Selection of resources for the NSDL Collection typically occurs by selecting collections that are known to be within the NSDL Scope (Section 3), are likely to be of value to the NSDL clientele (Section 2), and that are under the care of an NSDL partner or other reputable organization. A fundamental criterion is the trade-off between the value of the collection to the mission of the NSDL and the effort required to bring it into the NSDL Collection. Additional factors and criteria are detailed below.
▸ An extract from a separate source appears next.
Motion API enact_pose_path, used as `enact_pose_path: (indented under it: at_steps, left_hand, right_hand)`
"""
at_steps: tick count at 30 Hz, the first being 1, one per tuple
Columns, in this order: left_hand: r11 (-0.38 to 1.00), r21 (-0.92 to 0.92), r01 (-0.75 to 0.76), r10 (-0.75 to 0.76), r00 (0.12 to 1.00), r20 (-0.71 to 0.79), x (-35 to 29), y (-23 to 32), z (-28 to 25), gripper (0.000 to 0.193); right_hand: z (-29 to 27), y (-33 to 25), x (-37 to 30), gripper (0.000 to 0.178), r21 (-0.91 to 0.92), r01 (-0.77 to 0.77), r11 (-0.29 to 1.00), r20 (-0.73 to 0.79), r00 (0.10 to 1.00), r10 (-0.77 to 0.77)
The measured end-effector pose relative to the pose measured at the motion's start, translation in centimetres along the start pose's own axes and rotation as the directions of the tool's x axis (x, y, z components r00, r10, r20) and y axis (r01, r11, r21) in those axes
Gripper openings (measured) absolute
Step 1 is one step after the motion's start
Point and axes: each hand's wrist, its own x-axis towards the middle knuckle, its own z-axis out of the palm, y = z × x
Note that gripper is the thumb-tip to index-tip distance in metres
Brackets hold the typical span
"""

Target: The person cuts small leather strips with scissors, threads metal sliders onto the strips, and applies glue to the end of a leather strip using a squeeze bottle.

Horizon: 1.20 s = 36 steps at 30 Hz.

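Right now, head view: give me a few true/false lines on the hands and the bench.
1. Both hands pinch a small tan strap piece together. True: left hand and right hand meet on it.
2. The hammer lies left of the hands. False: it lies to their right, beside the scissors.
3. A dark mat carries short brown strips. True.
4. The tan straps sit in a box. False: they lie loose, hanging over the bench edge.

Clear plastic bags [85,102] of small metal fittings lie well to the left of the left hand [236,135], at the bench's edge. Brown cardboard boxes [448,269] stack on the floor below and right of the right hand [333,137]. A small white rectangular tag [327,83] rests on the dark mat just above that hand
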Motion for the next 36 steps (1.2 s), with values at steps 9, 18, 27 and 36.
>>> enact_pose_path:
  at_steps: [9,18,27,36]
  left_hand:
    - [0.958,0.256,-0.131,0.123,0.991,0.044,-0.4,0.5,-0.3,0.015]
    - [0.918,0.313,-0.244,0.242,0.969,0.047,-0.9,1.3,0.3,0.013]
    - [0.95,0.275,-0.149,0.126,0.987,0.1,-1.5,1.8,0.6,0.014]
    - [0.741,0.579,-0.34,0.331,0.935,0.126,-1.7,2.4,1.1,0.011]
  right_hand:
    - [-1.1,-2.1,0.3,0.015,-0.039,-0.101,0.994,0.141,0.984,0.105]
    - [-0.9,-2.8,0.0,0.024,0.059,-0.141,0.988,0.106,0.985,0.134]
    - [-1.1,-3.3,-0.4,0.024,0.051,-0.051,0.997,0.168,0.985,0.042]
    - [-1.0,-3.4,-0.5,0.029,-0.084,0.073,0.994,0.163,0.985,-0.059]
In the context of the NSDL Collection, the scientific and/or educational quality of a resource or collection is the suitability for use in some part of science education. Scientific and/or educational quality has many aspects – one resource may be scientifically accurate but not useful for education; another may be suitable for middle school students, but too narrow for undergraduates. Scientific and/or educational quality is also subjective; it depends on the judgment of individuals. Ideally, every aspect of the scientific and/or educational quality of resource would be carefully assessed from a variety of viewpoints and that information would be available with the resource. (For example, information that the Eisenhower National Clearinghouse has reviewed an article and judged it suitable for high school education.) In practice, such information is known for only a small fraction of the resources in the NSDL Collection. Commitment to scientific or educational quality—as determined by the CICDT (Core Integration Collection Development Team), in consultation with the Content Standing Committee—is a primary criterion for selecting NSDL partners and, by implication, the associated collections. Nonetheless, the “quality” of individual resources (especially as perceived by various users of the NSDL) will be variable, due largely to differences among partners in their approaches to collection building. Methods will range from individually peer-reviewed resources to collections developed via automated methods, such as natural language processing.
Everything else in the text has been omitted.